_Your task_. The required output is a word-for-word restatement of the material below, from the line with "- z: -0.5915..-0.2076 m" through its last line, inclusive.

==== Supplied entries

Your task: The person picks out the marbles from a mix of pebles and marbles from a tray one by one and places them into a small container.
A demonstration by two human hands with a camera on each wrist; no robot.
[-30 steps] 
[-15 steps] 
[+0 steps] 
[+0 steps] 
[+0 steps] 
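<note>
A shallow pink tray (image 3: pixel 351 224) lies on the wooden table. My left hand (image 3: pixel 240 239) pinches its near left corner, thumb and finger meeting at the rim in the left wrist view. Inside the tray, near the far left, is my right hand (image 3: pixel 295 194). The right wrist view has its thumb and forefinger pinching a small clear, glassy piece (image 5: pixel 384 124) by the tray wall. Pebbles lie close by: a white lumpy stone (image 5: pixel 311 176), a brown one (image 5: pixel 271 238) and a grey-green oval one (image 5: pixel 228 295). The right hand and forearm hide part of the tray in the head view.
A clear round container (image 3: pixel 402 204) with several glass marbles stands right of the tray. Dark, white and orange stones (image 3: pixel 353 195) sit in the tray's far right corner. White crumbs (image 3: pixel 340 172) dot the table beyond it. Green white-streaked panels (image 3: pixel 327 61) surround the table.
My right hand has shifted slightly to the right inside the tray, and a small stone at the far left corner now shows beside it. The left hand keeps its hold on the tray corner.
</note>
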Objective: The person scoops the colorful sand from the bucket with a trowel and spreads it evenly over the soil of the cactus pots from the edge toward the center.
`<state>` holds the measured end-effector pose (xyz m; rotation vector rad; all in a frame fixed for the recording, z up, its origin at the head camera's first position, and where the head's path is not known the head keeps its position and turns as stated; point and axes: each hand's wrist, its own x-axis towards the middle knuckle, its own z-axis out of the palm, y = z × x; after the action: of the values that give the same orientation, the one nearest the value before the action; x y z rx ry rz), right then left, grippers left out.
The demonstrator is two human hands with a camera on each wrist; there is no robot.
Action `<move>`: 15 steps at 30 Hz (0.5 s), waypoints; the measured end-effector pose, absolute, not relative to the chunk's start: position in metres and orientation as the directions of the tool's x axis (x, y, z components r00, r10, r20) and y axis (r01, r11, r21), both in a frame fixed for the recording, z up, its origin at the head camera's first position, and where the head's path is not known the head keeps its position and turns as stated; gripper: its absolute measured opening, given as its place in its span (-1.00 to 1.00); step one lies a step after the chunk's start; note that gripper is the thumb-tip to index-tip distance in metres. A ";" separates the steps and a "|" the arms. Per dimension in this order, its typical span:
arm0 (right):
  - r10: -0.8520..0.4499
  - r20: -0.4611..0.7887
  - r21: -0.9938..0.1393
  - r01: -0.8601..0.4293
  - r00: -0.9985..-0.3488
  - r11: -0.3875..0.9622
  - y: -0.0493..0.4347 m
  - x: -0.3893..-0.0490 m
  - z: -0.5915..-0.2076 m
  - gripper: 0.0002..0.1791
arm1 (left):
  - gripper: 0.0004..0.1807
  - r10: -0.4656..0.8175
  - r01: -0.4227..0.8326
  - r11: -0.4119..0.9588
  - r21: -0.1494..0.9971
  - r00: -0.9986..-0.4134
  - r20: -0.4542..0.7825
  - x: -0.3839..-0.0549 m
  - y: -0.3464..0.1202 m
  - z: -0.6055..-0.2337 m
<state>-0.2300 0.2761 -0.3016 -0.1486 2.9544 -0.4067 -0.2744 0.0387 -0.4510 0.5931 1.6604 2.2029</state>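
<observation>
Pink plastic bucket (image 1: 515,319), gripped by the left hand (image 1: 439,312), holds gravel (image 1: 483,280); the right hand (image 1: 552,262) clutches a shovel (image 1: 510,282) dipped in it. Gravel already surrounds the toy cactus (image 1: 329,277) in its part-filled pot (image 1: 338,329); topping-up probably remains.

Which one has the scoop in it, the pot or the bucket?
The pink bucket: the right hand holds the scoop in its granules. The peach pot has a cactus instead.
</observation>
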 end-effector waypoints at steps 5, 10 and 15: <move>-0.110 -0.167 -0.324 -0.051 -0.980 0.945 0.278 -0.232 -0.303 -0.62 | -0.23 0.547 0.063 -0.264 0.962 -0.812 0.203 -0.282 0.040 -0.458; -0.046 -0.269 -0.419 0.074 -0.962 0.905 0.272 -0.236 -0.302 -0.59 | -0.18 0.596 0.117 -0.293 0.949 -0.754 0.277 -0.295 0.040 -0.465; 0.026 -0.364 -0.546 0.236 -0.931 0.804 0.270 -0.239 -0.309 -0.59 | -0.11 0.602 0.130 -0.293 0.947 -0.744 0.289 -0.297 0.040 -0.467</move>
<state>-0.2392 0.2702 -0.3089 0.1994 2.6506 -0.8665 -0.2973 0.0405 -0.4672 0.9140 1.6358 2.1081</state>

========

_Solution_.
  - z: -0.5915..-0.2076 m
  - gripper: 0.0002..0.1791
arm1 (left):
  - gripper: 0.0004..0.1807
  - r10: -0.4656..0.8175
  - r01: -0.4227..0.8326
  - r11: -0.4119..0.9588
  - r21: -0.1494..0.9971
  - r00: -0.9986..-0.4134
  - r20: -0.4542..0.7825
  - x: -0.3839..-0.0549 m
  - y: -0.3464..0.1202 m
  - z: -0.6055..-0.2337 m
<state>-0.2300 0.2761 -0.3016 -0.1486 2.9544 -0.4067 -0.2744 0.0387 -0.4510 0.5931 1.6604 2.2029</state>
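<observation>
Pink plastic bucket (image 1: 515,319), gripped by the left hand (image 1: 439,312), holds gravel (image 1: 483,280); the right hand (image 1: 552,262) clutches a shovel (image 1: 510,282) dipped in it. Gravel already surrounds the toy cactus (image 1: 329,277) in its part-filled pot (image 1: 338,329); topping-up probably remains.

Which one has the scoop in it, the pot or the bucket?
The pink bucket: the right hand holds the scoop in its granules. The peach pot has a cactus instead.
</observation>
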 end-effector waypoints at steps 5, 10 and 15: <move>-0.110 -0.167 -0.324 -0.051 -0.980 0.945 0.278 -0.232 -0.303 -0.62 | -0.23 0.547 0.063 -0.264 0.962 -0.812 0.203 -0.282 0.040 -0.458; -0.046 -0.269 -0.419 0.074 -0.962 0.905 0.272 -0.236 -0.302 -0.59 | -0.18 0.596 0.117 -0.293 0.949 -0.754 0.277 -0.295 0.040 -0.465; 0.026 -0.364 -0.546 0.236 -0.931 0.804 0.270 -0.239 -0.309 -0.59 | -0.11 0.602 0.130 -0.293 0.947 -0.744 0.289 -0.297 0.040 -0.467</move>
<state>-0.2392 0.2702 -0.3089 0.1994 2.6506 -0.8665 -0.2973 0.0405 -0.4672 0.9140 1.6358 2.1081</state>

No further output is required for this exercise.